**TASK GOAL**
For this exercise, reproduce the entries below exactly, but only from the line containing "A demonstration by" through the line containing "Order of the", both included.

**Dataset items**
=== Begin Enclosure ===
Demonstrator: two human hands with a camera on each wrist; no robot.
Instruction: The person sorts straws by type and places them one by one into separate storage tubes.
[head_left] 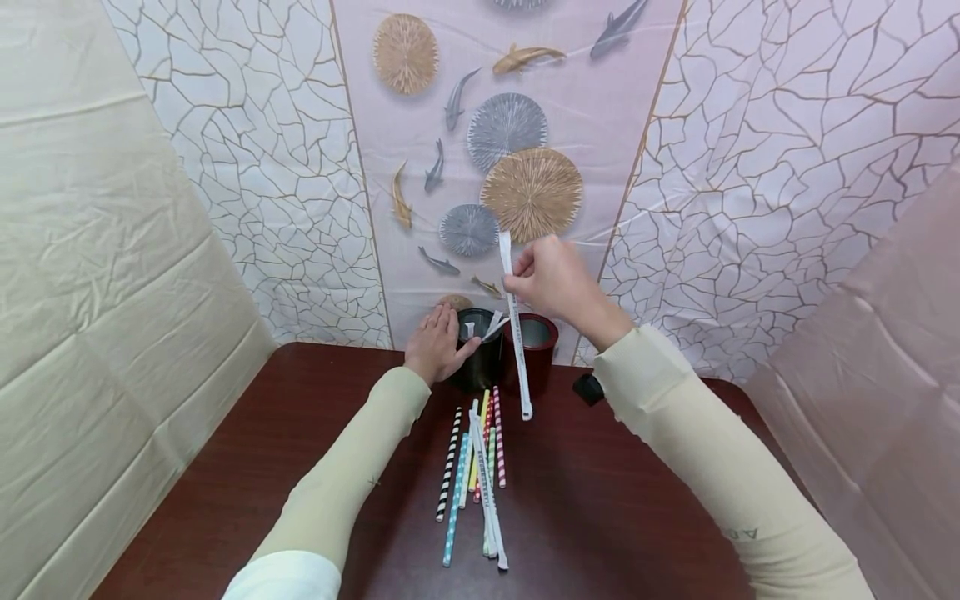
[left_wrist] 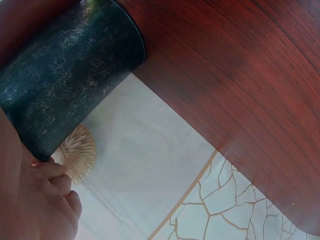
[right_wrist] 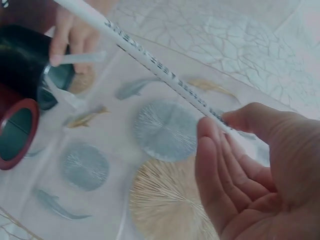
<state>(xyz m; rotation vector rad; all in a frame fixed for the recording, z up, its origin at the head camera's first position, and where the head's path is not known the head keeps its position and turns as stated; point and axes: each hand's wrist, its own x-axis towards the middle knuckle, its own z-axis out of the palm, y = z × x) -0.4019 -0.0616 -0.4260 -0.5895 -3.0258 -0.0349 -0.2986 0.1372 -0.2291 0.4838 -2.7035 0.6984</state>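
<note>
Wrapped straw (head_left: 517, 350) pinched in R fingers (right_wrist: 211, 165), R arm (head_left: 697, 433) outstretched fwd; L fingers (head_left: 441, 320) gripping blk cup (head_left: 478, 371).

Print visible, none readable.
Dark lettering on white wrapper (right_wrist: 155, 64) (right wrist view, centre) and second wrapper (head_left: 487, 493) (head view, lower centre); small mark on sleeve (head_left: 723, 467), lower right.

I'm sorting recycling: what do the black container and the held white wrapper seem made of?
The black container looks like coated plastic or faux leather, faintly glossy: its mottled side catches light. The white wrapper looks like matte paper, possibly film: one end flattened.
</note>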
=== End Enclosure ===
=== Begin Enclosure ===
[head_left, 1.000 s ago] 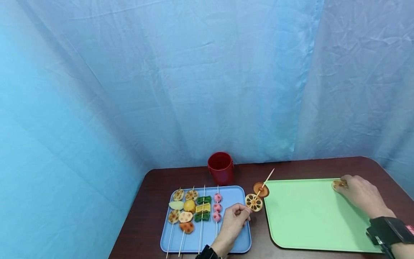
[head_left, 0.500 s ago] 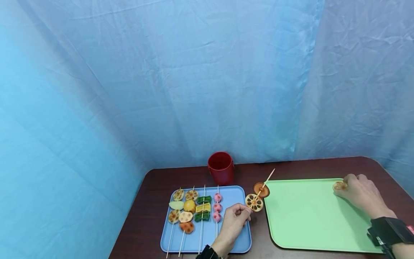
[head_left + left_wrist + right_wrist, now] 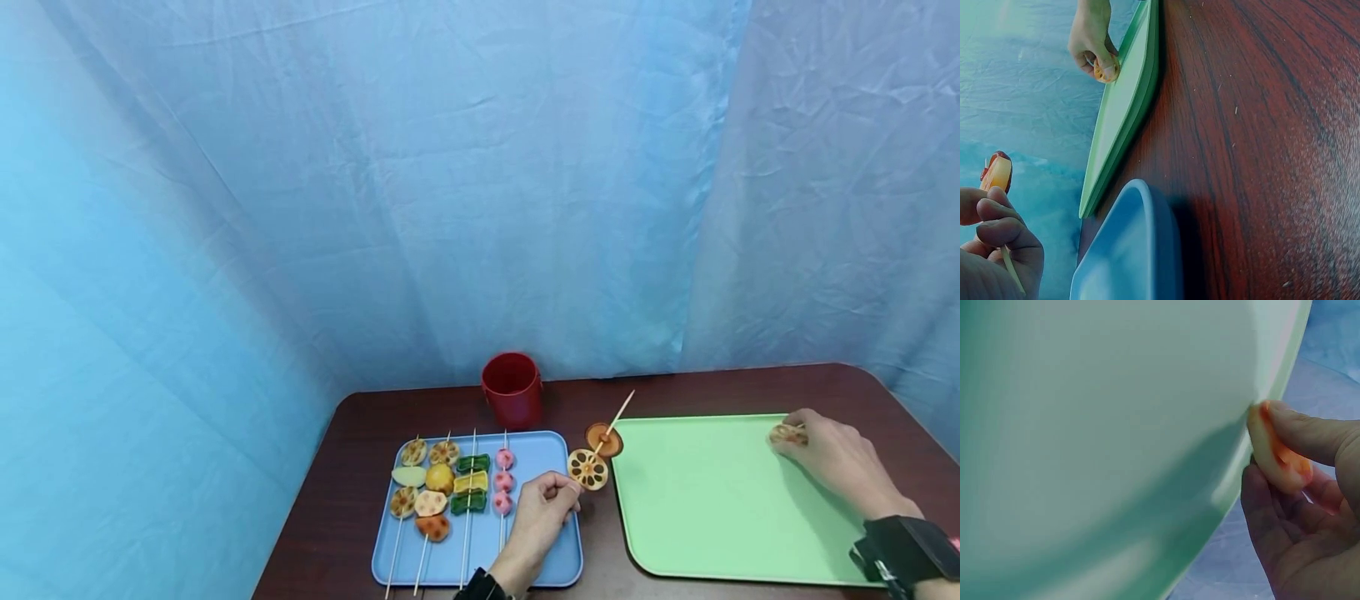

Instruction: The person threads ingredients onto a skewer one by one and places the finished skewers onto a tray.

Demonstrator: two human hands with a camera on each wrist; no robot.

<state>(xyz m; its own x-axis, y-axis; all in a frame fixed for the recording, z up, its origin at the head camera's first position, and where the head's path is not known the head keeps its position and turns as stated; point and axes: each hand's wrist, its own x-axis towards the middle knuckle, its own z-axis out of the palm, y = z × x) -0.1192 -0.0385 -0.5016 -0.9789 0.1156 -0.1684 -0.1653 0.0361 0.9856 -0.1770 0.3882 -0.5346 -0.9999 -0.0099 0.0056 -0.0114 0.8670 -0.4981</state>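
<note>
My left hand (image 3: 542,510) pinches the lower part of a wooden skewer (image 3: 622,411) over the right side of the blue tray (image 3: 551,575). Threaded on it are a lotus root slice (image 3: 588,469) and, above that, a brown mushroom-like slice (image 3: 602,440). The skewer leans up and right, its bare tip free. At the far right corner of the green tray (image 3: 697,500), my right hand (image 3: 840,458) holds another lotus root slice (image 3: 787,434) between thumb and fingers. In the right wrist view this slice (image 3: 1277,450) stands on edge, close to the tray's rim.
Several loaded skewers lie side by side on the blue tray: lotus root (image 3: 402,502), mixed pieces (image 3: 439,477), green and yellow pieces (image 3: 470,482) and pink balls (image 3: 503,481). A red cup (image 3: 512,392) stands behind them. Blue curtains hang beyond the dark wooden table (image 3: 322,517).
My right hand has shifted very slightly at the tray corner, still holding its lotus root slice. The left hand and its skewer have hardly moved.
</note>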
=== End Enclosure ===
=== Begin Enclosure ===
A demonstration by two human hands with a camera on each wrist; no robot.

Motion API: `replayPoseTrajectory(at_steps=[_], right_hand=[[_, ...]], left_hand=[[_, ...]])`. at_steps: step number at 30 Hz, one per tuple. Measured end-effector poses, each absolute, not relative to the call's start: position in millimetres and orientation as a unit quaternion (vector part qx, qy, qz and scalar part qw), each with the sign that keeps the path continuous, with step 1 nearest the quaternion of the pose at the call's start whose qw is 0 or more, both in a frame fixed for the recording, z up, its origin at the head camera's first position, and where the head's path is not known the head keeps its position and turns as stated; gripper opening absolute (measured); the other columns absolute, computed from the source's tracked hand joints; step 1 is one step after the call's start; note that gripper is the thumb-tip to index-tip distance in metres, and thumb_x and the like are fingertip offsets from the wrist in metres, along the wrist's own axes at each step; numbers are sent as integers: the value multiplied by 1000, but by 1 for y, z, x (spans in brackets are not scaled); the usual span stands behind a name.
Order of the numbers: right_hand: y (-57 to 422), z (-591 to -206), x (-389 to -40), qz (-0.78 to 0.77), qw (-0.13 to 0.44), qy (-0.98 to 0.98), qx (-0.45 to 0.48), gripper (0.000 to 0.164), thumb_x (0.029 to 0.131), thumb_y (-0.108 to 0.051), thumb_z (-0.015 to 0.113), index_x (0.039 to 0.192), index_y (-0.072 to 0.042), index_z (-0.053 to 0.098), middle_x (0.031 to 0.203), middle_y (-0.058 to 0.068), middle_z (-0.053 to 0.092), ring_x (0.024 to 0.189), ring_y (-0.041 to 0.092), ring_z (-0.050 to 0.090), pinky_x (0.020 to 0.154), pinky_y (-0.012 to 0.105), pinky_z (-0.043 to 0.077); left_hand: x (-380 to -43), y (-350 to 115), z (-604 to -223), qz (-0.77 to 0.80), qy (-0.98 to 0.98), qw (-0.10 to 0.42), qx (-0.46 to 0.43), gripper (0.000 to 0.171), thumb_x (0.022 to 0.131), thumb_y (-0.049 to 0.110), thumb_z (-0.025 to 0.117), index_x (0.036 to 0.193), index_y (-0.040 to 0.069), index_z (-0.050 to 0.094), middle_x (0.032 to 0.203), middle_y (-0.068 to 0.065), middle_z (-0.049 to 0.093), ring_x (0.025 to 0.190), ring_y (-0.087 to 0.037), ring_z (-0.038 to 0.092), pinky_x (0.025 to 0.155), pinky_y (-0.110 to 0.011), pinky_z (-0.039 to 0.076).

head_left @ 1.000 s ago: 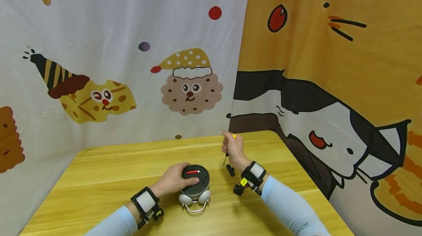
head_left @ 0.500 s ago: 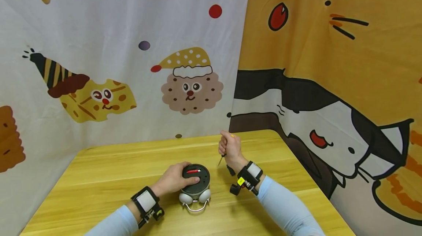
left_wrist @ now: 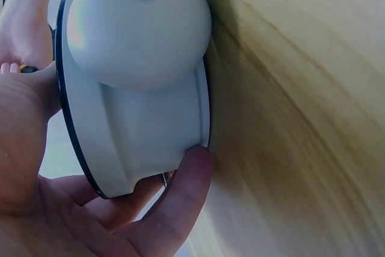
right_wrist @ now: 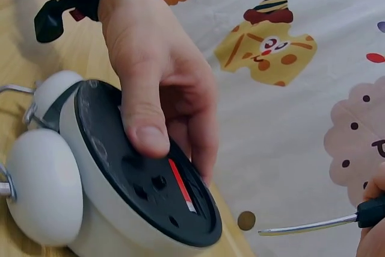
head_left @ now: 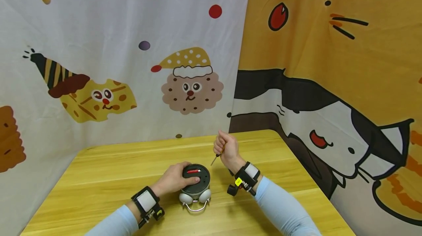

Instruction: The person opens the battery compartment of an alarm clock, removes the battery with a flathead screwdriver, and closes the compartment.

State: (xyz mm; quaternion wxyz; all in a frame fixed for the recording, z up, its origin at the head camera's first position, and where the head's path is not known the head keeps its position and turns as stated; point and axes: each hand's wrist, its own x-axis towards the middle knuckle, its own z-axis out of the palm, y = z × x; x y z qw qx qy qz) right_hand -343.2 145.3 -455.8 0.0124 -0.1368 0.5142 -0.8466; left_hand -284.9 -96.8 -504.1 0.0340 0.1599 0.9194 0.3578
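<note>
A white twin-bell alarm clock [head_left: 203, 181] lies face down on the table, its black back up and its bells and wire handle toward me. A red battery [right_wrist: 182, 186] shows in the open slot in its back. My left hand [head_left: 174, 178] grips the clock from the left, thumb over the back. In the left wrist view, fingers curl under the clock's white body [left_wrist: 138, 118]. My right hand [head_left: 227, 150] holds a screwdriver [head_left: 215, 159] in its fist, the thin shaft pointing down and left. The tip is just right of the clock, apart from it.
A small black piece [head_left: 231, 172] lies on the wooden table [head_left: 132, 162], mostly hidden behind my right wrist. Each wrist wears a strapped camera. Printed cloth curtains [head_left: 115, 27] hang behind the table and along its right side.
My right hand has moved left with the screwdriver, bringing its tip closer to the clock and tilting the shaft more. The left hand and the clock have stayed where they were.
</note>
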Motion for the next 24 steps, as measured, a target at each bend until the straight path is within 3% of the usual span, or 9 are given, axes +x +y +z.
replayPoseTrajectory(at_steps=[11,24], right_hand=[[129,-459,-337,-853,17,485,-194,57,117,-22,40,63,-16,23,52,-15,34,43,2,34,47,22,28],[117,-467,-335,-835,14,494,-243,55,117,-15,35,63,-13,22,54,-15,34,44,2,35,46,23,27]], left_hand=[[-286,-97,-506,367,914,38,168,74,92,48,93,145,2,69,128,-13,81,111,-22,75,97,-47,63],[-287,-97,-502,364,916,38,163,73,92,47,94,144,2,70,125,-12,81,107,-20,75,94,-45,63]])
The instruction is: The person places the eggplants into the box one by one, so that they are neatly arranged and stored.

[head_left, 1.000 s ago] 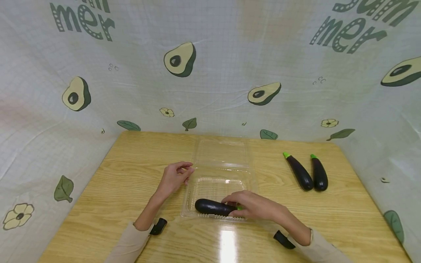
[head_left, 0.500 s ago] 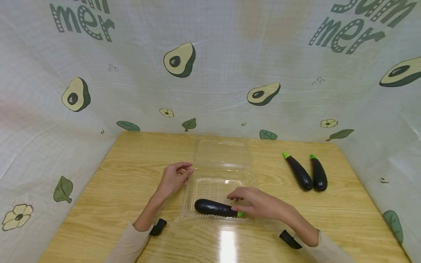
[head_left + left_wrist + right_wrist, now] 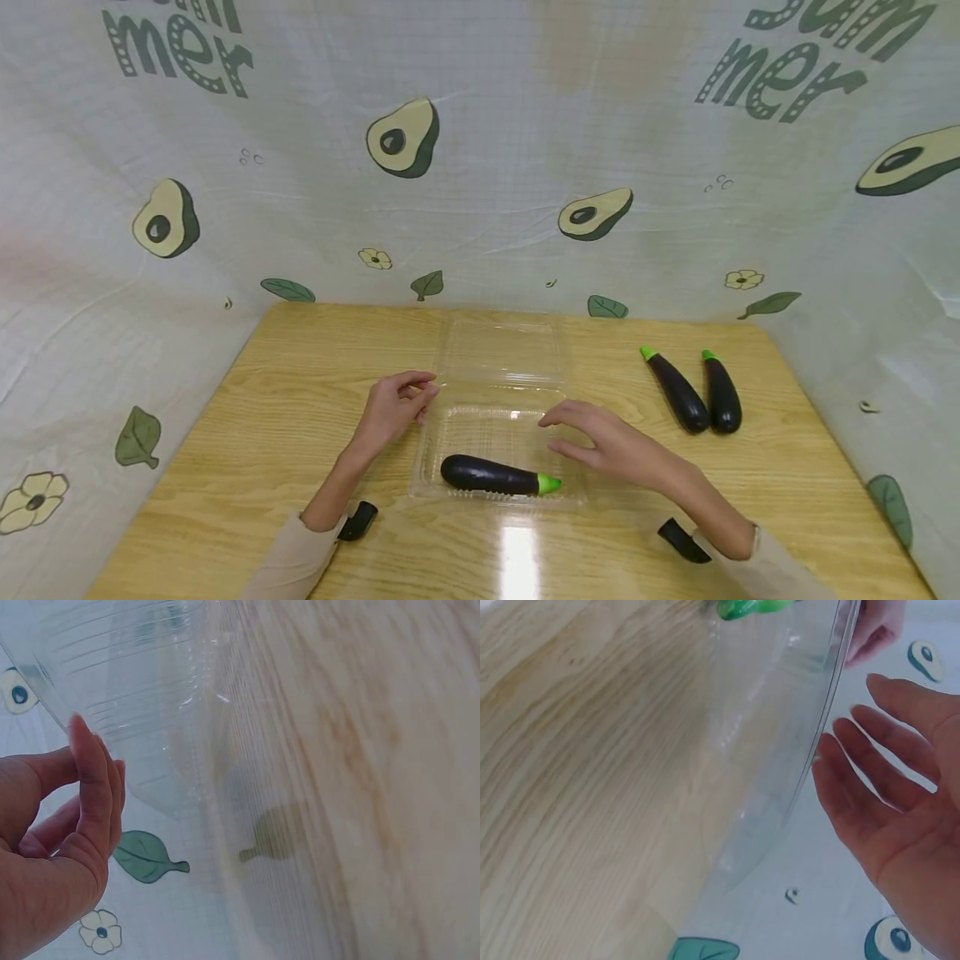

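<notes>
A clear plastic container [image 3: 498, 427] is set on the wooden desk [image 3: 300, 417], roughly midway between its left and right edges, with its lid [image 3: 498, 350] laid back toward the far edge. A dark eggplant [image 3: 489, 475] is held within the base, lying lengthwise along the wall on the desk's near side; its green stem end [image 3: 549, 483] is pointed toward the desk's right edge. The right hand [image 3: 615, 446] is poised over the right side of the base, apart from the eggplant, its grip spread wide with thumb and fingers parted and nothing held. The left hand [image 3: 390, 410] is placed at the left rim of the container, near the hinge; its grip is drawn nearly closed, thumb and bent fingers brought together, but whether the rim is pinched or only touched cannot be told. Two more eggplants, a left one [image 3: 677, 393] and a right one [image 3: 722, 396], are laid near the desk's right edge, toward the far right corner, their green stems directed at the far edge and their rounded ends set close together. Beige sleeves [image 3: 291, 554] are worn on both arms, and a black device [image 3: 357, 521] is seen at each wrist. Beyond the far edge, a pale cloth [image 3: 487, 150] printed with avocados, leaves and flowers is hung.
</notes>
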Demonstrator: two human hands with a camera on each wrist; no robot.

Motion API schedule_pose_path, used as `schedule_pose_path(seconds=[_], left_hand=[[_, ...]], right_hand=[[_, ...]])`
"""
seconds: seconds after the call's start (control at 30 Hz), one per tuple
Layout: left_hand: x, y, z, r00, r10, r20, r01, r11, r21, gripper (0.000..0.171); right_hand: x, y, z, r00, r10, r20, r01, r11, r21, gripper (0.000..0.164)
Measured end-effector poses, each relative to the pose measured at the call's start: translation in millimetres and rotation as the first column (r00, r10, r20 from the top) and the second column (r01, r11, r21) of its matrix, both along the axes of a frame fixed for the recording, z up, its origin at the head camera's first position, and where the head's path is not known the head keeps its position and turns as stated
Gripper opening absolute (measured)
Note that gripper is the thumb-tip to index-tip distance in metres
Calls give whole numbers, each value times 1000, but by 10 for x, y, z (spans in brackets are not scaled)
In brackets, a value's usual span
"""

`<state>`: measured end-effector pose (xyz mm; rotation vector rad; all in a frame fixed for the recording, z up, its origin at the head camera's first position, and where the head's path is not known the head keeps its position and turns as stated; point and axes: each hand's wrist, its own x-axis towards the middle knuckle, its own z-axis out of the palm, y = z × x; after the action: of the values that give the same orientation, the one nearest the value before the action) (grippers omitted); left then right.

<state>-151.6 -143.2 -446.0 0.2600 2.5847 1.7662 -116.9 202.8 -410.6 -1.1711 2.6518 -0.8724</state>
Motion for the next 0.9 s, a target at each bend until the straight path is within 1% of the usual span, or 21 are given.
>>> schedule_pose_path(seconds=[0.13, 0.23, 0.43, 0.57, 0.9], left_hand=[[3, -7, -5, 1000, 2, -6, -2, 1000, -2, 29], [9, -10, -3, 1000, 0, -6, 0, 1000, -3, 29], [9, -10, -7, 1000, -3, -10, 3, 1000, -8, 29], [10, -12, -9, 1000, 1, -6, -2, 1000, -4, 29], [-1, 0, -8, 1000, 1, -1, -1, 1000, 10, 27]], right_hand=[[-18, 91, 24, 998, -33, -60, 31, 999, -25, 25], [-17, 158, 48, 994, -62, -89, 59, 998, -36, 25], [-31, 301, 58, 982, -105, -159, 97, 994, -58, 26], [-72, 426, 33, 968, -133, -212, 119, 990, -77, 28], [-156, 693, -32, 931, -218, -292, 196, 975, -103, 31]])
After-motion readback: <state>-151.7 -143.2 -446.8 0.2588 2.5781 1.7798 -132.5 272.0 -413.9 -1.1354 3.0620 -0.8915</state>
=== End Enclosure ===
**YOUR SOLUTION**
A demonstration by two human hands with a camera on each wrist; no robot.

Motion API: `replayPoseTrajectory(at_steps=[_], right_hand=[[_, ...]], left_hand=[[_, ...]])`. at_steps: step number at 30 Hz, one per tuple. Measured end-effector poses, each absolute, not relative to the call's start: position in millimetres and orientation as a unit quaternion (vector part qx, qy, qz and scalar part qw), each with the sign that keeps the path continuous, with step 1 nearest the quaternion of the pose at the call's start whose qw is 0 or more, both in a frame fixed for the recording, z up, its origin at the head camera's first position, and where the head's path is not known the head keeps its position and turns as stated; gripper opening absolute (measured); the other columns absolute, computed from the source's tracked hand joints; step 1 is one step after the call's start; note that gripper is the thumb-tip to index-tip distance in metres, and thumb_x and the like are fingertip offsets from the wrist in metres, along the wrist's own axes at each step; numbers are sent as integers: the value multiplied by 1000, but by 1 for y, z, x (spans in brackets are not scaled); the usual span stands behind a name.
Order of the numbers: right_hand: y (-57 to 422), z (-591 to -206), x (-389 to -40), qz (-0.78 to 0.77), qw (-0.13 to 0.44), qy (-0.98 to 0.98), qx (-0.45 to 0.48), gripper (0.000 to 0.164), thumb_x (0.029 to 0.131), thumb_y (-0.108 to 0.051), thumb_z (-0.015 to 0.113), index_x (0.039 to 0.192), index_y (-0.072 to 0.042), index_z (-0.053 to 0.098), middle_x (0.031 to 0.203), middle_y (-0.058 to 0.068), middle_z (-0.053 to 0.092), ring_x (0.024 to 0.189), ring_y (-0.041 to 0.092), ring_z (-0.050 to 0.090), pinky_x (0.020 to 0.154), pinky_y (-0.012 to 0.105), pinky_z (-0.043 to 0.077); left_hand: x (-380 to -43), y (-350 to 115), z (-604 to -223), qz (-0.77 to 0.80), qy (-0.98 to 0.98), qw (-0.10 to 0.42), qx (-0.46 to 0.43), gripper (0.000 to 0.171), thumb_x (0.022 to 0.131), thumb_y (-0.049 to 0.110), thumb_z (-0.025 to 0.117), index_x (0.036 to 0.193), index_y (-0.040 to 0.069), index_z (-0.050 to 0.094), middle_x (0.032 to 0.203), middle_y (-0.068 to 0.065), middle_z (-0.049 to 0.093), ring_x (0.025 to 0.190), ring_y (-0.087 to 0.037), ring_z (-0.038 to 0.092), pinky_x (0.025 to 0.155), pinky_y (-0.110 to 0.011), pinky_z (-0.039 to 0.076).

A complete answer has now been given.